Fall Mountain Regional High School is a small high school located in Langdon, New Hampshire, in the United States. The school, part of School Administrative Unit 60 in New Hampshire, serves the towns of Langdon, Acworth, Alstead, Charlestown, and Walpole.

==Formation and opening==

The Fall Mountain Regional School Board was created in 1964 with the goal of opening a cooperative high school from the local towns. In September 1964, the Board engaged the architectural firm of Haines, Leineck & Smith from Lowell, Massachusetts to design preliminary plans for the new high school. An award to R.E. Bean Company of Keene, New Hampshire to build the new school for $1,075,887 was announced in August 1965.

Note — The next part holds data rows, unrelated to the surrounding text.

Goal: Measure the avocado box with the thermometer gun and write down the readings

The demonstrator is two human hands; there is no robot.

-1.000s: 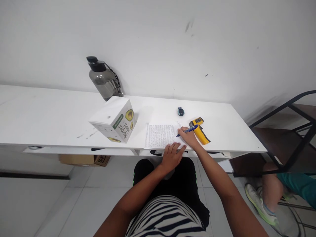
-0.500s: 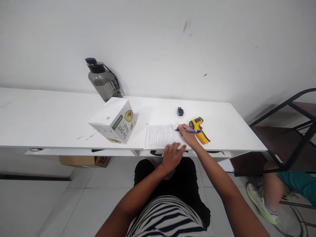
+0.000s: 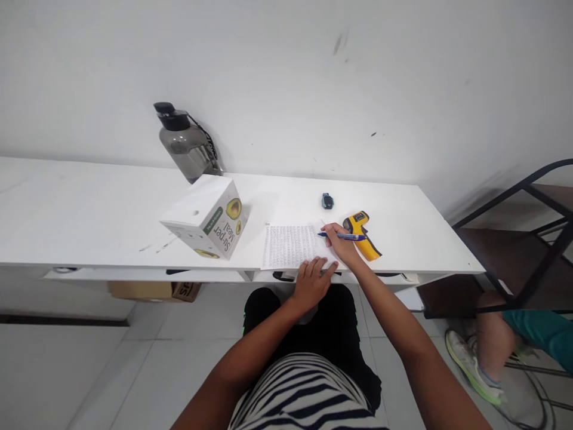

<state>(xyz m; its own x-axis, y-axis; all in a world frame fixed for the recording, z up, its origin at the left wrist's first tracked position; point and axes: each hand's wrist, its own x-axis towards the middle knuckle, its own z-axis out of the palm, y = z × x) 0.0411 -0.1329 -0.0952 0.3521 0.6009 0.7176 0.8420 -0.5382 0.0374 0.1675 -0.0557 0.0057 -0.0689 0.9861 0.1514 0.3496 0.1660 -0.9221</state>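
Note:
My right hand (image 3: pixel 339 243) pinches a blue pen (image 3: pixel 347 236), its tip at the right part of a paper sheet (image 3: pixel 289 246) covered in rows of small handwriting. My left hand (image 3: pixel 312 280) lies with fingers spread over the sheet's lower edge, at the front of the white desk (image 3: pixel 425 239). Just right of the pen lies a yellow and black infrared thermometer gun (image 3: pixel 363 236). Beyond the sheet sits a small dark watch (image 3: pixel 327 201) with a teal strap.
Left of the sheet stands a white box (image 3: pixel 210 218) with avocado pictures. Behind it, a grey bottle (image 3: pixel 185 146) with a black cap is by the wall. A cardboard box (image 3: pixel 143 290) is below the desk. At right are a black-framed rack (image 3: pixel 505 215) and another person's leg (image 3: pixel 495 337).
Almost nothing differs. The pen and my right hand have shifted very slightly, while my left hand stays on the sheet.

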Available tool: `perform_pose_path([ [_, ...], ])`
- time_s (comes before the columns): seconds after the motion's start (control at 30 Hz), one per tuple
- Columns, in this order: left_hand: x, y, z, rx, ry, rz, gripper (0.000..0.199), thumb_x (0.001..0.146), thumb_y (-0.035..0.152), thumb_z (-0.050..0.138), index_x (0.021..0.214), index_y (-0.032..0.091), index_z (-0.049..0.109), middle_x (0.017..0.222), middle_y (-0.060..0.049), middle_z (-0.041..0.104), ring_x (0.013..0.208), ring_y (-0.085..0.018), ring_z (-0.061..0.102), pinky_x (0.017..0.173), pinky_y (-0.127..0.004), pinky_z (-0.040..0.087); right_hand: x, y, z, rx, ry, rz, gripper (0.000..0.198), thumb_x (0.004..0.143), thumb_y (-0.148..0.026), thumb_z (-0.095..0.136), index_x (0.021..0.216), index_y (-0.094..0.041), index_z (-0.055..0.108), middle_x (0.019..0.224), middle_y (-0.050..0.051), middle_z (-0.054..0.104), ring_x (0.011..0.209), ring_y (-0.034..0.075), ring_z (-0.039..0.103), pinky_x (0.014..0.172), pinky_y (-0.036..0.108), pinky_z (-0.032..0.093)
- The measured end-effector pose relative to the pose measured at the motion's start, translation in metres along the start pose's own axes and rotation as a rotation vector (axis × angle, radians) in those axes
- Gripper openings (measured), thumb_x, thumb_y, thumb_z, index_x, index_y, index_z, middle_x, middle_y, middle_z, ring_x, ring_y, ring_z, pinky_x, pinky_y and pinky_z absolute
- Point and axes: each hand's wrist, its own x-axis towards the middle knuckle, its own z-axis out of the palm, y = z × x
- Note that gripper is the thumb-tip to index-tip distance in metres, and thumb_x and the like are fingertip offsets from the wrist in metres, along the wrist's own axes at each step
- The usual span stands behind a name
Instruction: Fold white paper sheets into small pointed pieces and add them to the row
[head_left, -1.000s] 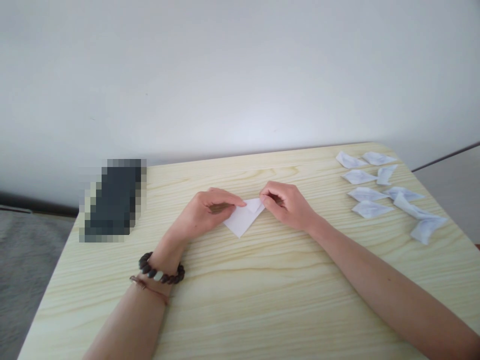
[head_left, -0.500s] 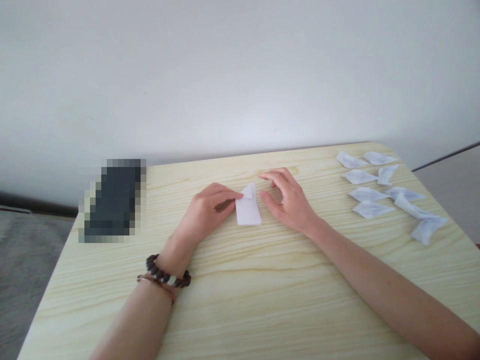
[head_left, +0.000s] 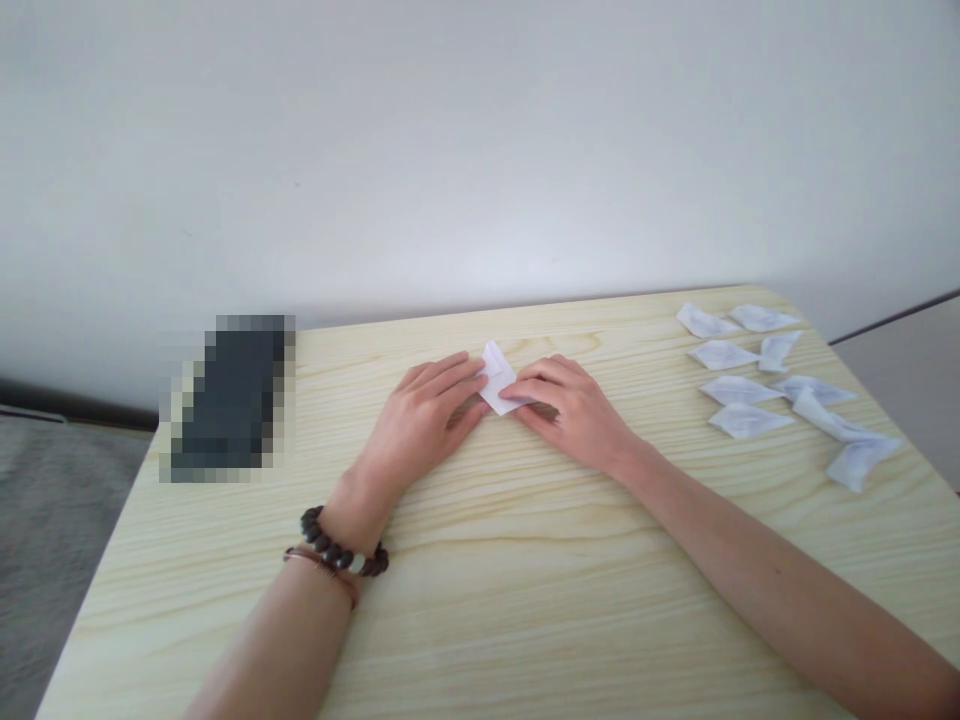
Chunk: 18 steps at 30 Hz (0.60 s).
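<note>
In the head view, two hands are seen above one bench point(head_left: 525, 570). One small sheet of folded white paper point(head_left: 493, 378) is held between them, near the middle of the bench's far half. Its left edge is gripped by the fingers and thumb of the left hand point(head_left: 421, 415); its right side is pinched by the right hand point(head_left: 577, 412). Two bracelets are worn on the left wrist: one beaded bracelet point(head_left: 330, 552), dark with one pale bead, and one thin bracelet point(head_left: 322, 565). At the far right, at least seven folded paper pieces point(head_left: 742, 390) are laid out; where they touch or overlap, no exact count can be given. At the far left, one dark object point(head_left: 229, 395) is blurred by pixelation.
</note>
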Motion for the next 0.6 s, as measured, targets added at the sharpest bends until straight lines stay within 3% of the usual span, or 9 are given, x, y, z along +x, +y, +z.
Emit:
perform_pose_path([
  [0.2,0.0001,0.0003,-0.0005,0.032,-0.003,0.032,0.026,0.093,0.025,0.052,0.112,0.019,0.068,0.123,-0.007,0.067,0.122,-0.024,0.057,0.101,-0.039,0.046,0.0001,-0.0006,0.0003,-0.045,0.016,0.022,0.018,0.090,-0.027,0.059,0.101,-0.020,0.072,0.098,0.006,0.069,0.089,0.020,0.057,0.084,0.038,0.045],
  [0.6,-0.0008,0.0048,-0.0001,0.101,-0.013,0.037,0.028,0.092,0.033,0.055,0.113,0.021,0.068,0.125,-0.008,0.065,0.122,-0.027,0.056,0.100,-0.045,0.046,0.0009,-0.0013,0.0003,-0.008,0.018,-0.022,0.017,0.092,-0.030,0.057,0.087,-0.020,0.070,0.091,0.004,0.070,0.084,0.017,0.059,0.079,0.034,0.042],
])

The school opened in September 1966. The student body was created by combining the students of Walpole High School, North Walpole, Charlestown, and Alstead (the former Vilas High School). This creation of a consolidated high school was part of the nationwide trend of school consolidation in the United States at this time. For example, the last graduating class of Vilas High School in 1966, one of the schools which merged into Fall Mountain Regional, was only 20 students.

==French Program==

From 2023-2026, the Fall Mountain French Program was awarded Exemplary with Distinction by the American Association of Teachers of French, equivalent to rank 1 in the country.

==JROTC==

The JROTC at the school which was founded in 1996 has competed at a national level, participating in the JLAB National Competitions in Washington D.C. in 2021, 2024, and 2025. Dutch photographer Ellen Kok spent two years documenting the school's group activities after seeing them at a parade in 2010. She published a book called "Cadets" from her work.

==2020 Referendum==

In 2020, Charlestown, which makes up 41 percent of the high school student body, considered withdrawing from the school. The fact that Charlestown pays a higher school tax rate fueled the issue. While a study committee had recommended withdrawal, the proposal would have increased costs in Charlestown and the other towns. A voter referendum on the proposal was strongly rejected, including in Charlestown itself.